Try it >> For the listing below, return the line containing "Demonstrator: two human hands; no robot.", the line containing "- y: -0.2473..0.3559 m", and all lines in between, exactly as written and nothing else.

......

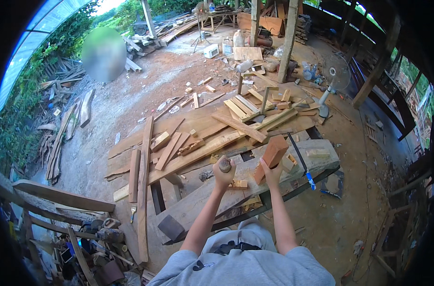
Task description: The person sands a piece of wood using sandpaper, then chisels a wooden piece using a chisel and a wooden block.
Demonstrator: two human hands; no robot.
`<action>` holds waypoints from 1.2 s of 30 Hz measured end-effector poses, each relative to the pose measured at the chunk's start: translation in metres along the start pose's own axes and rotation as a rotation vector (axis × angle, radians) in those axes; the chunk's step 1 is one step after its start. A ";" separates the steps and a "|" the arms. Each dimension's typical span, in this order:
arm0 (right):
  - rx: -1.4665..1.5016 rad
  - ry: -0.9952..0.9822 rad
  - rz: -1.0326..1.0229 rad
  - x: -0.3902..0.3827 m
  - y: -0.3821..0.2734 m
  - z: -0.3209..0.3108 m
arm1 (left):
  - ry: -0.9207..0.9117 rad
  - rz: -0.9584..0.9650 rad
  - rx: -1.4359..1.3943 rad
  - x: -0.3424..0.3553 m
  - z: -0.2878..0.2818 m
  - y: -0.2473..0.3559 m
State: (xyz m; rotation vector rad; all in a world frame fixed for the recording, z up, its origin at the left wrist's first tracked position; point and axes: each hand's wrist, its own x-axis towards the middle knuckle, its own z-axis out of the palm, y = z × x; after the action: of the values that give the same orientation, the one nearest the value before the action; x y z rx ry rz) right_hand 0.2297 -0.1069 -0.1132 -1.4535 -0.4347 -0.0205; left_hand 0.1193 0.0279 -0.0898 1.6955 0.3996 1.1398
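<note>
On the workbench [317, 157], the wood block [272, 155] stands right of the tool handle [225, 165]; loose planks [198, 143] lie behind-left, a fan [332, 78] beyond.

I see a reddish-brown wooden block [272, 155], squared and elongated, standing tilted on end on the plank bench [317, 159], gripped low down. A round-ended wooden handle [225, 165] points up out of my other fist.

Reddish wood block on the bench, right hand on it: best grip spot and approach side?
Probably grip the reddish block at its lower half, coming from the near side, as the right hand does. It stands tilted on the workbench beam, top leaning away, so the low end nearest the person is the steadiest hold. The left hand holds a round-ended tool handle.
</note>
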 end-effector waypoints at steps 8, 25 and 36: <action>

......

Response box >>
Demonstrator: two human hands; no robot.
`<action>` holds waypoints from 1.2 s of 30 Hz measured end-effector poses, each relative to the pose measured at the chunk's start: translation in metres along the start pose's own axes and rotation as a rotation vector (axis × angle, radians) in those axes; the chunk's step 1 is one step after its start. A ";" separates the steps and a "|" the arms. Each dimension's typical span, in this order:
arm0 (right):
  - rx: -1.4665..1.5016 rad
  - ry: -0.9952..0.9822 rad
  - rz: -1.0326..1.0229 rad
  - x: -0.3902..0.3827 m
  - y: -0.3821..0.2734 m
  - z: -0.3209..0.3108 m
arm1 (left):
  - ry: -0.9207..0.9117 rad
  - rz: -0.9584..0.9650 rad
  - rx: -1.4359..1.3943 rad
  - x: -0.3424..0.3553 m
  - z: -0.2878..0.2818 m
  - y: -0.2473..0.3559 m

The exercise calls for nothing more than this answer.